EXERCISE INPUTS START

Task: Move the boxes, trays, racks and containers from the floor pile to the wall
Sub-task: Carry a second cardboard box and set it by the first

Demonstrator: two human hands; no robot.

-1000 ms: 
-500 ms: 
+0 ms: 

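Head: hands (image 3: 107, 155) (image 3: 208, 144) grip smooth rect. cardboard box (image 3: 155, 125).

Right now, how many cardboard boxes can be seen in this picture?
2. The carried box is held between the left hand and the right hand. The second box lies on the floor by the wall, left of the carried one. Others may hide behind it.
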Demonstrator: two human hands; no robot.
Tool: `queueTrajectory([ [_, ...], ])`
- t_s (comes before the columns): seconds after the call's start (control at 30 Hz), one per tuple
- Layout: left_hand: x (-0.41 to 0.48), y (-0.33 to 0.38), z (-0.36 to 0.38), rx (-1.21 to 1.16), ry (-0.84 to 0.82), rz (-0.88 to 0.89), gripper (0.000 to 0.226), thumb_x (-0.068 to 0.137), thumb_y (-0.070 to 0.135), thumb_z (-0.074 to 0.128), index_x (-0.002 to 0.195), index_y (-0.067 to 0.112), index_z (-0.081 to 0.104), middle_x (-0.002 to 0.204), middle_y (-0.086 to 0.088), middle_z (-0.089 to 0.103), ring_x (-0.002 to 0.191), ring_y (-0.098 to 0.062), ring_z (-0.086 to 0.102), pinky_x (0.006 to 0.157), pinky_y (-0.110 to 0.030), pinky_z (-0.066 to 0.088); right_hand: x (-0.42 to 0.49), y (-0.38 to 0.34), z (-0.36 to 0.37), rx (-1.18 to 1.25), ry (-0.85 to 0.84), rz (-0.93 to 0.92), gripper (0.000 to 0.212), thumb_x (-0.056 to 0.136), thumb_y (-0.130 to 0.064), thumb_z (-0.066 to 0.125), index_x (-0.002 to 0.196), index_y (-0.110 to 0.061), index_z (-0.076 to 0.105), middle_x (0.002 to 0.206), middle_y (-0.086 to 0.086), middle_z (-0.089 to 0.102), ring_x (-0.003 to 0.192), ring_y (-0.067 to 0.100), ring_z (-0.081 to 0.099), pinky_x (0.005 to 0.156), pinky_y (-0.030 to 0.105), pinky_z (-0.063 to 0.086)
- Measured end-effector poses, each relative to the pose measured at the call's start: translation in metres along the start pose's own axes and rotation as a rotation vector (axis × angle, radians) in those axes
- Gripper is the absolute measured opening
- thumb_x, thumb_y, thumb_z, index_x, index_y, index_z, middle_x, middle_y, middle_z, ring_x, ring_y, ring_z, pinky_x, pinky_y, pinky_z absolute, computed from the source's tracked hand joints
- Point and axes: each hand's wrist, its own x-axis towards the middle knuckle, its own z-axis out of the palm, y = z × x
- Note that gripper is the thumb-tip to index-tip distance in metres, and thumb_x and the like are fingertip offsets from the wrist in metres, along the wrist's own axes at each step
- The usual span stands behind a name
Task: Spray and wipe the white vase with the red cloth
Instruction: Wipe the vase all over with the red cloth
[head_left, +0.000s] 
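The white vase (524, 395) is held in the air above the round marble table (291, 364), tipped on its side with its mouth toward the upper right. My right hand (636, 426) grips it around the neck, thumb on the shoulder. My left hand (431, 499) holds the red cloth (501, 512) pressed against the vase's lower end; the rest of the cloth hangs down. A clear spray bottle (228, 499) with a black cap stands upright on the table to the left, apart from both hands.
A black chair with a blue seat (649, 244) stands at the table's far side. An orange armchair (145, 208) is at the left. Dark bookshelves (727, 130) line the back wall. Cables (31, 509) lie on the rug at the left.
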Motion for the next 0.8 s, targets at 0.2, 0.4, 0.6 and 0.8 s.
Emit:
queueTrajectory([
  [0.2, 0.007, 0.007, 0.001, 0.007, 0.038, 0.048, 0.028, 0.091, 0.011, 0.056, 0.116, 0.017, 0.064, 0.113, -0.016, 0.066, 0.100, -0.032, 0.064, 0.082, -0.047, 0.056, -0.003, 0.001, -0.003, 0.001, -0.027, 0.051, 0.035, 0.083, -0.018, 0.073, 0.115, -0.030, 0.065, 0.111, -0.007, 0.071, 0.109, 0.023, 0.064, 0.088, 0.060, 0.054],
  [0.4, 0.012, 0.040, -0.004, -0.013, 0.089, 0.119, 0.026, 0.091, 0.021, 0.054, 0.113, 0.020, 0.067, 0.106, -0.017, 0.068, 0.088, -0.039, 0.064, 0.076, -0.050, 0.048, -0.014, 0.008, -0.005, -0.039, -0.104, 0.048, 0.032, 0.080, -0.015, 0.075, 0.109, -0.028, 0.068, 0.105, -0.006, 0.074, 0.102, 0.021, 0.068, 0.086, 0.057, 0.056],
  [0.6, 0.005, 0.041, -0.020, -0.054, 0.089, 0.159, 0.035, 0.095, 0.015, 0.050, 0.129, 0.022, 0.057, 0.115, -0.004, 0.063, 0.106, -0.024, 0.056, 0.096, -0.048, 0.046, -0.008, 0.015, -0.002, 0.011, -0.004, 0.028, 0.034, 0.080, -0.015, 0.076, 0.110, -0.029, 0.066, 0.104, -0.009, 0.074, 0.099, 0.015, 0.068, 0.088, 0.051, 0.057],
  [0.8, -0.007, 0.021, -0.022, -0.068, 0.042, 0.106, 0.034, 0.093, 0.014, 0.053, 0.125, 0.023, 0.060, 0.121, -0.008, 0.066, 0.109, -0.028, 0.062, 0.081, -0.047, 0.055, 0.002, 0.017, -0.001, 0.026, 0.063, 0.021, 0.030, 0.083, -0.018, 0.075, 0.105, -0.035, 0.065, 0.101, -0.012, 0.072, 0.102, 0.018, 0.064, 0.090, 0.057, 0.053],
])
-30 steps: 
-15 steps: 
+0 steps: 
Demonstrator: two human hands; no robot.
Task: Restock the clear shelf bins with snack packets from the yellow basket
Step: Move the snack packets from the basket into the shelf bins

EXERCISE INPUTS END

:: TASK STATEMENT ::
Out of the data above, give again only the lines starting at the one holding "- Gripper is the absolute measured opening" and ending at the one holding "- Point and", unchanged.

:: EXERCISE RESPONSE ::
- Gripper is the absolute measured opening
- thumb_x, thumb_y, thumb_z, index_x, index_y, index_z, middle_x, middle_y, middle_z, ring_x, ring_y, ring_z, pinky_x, pinky_y, pinky_z absolute, computed from the source's tracked hand joints
- Point and axes: each hand's wrist, its own x-axis towards the middle knuckle, its own z-axis out of the palm, y = z × x

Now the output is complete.